Volume skyrocketed to 313,000 decatherms on Dec. 31, by which time the wholesale markets had reacted to heightened demand. Knight said market pricing fluctuated from as low as $2.50 per decatherm in early December to up to $100 on Dec. 28.
MUD crews stayed busy over the holiday weekend, fixing 15 water main breaks to cap a month in which 81 main breaks surpassed the 10-year monthly average of 52 for December. That wasn’t enough to top the all-time December record of 96 water main breaks in 2016, but the district’s increasingly fragile cast iron water mains ruptured 558 times in 2017 — more than in any other year on record.

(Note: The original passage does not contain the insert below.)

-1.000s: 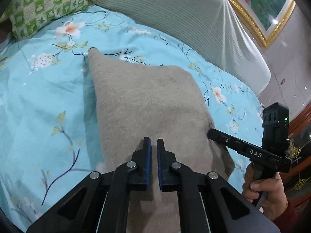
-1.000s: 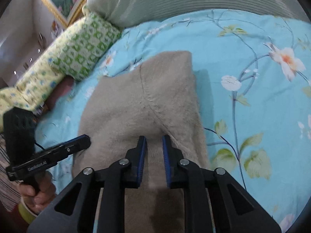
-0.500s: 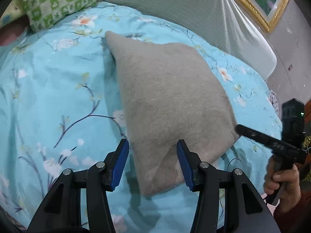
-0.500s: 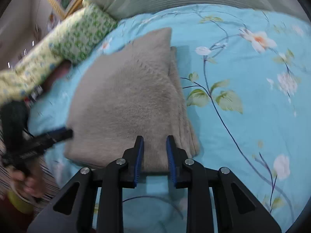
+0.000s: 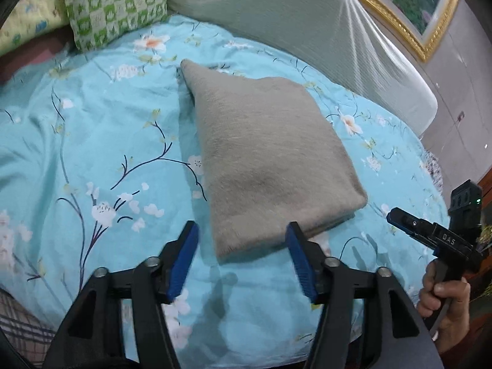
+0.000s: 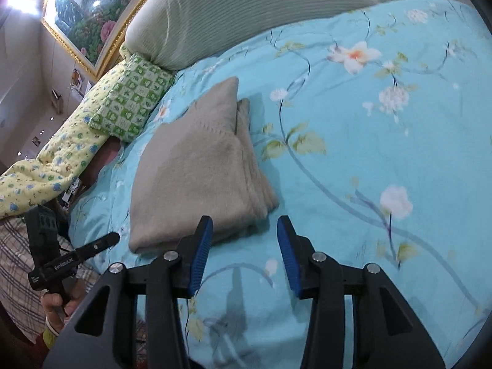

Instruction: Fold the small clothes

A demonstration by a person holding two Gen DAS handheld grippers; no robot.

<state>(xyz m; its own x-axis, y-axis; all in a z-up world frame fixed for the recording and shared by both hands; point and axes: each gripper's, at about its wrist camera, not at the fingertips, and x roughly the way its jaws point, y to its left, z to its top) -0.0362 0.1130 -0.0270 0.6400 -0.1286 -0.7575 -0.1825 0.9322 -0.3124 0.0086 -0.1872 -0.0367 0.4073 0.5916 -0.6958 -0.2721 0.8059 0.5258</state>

“Unfortunately, 2017 was a very busy year for us for water main breaks,” said Cory O’Brien, MUD’s vice president for engineering and construction. “Not surprisingly, most breaks throughout the year and last weekend were cast iron mains.”
Natural gas consumption during the spell was more dramatic than electricity consumption because more local homeowners use gas-powered furnaces. Winter electricity demand so far peaked on Dec. 27 at just 2 percent above last winter’s peak, according to preliminary figures from the Omaha Public Power District.
Because of volatile natural gas prices and tight gas supplies, OPPD ran only its fuel oil-powered peaking plants to meet higher electricity demand from Dec. 30 to Jan. 2, said Troy Via, the electric utility’s division manager for energy marketing and trading. Coal consumption over that period was only slightly higher than last year.
Even though coal stockpiles can “freeze” during prolonged periods of extreme cold weather, recent conditions have had only a negligible effect on OPPD operations, according to Gary Ruhl, manager of fuels and technical services.
“The stockpile can get a thin frozen crust layer on top that is broken up and set aside to get at good coal underneath,” and train cars loaded with coal can take “considerably longer” to thaw out in a designated building, Ruhl said.
But that’s not out of the ordinary.
“All in a day’s work for power generation,” he said.
The cold magnified problems that are fueling MUD’s 20-year capital project to remove or abandon more than 1,700 miles of aging cast iron gas and water mains across its service territory. It’s on track to replace 11 miles of water mains and about 40 miles of gas mains in 2018.
Between now and the time MUD replaces the last of its cast iron mains in 2027, it will have spent $1 billion on water mains alone.
Despite the annoyance of having no access to water for a few hours in the event of a main break, broken water mains pose a lesser risk than ruptured gas mains. Accordingly, U.S. utilities have been allocating hundreds of millions, if not billions, of dollars annually to address gas mains.
Federal regulators in 2011 issued a “call to action” for those companies to update infrastructure during a 13-month period in which three explosions and fires killed seven people and injured several others in Texas and Pennsylvania. Investigators faulted cast iron gas mains that had deteriorated or otherwise failed to the point of catastrophe in each incident.
MUD has so far avoided any such catastrophes related to broken cast iron gas lines — the January 2016 M’s Pub conflagration was due to a line that was hit by a directional boring machine — and utility President Scott Keep said the safety record is due in part to the district’s focus on “targeting our worst pipe first.”
Said O’Brien: “At this point, our infrastructure replacement efforts have gotten a lot of traction and a lot of that old cast iron (gas main) is gone. I think we had five breaks in December for gas, and we’ve taken so much of that old pipe out of the system (that) there’s just not that much left to break.”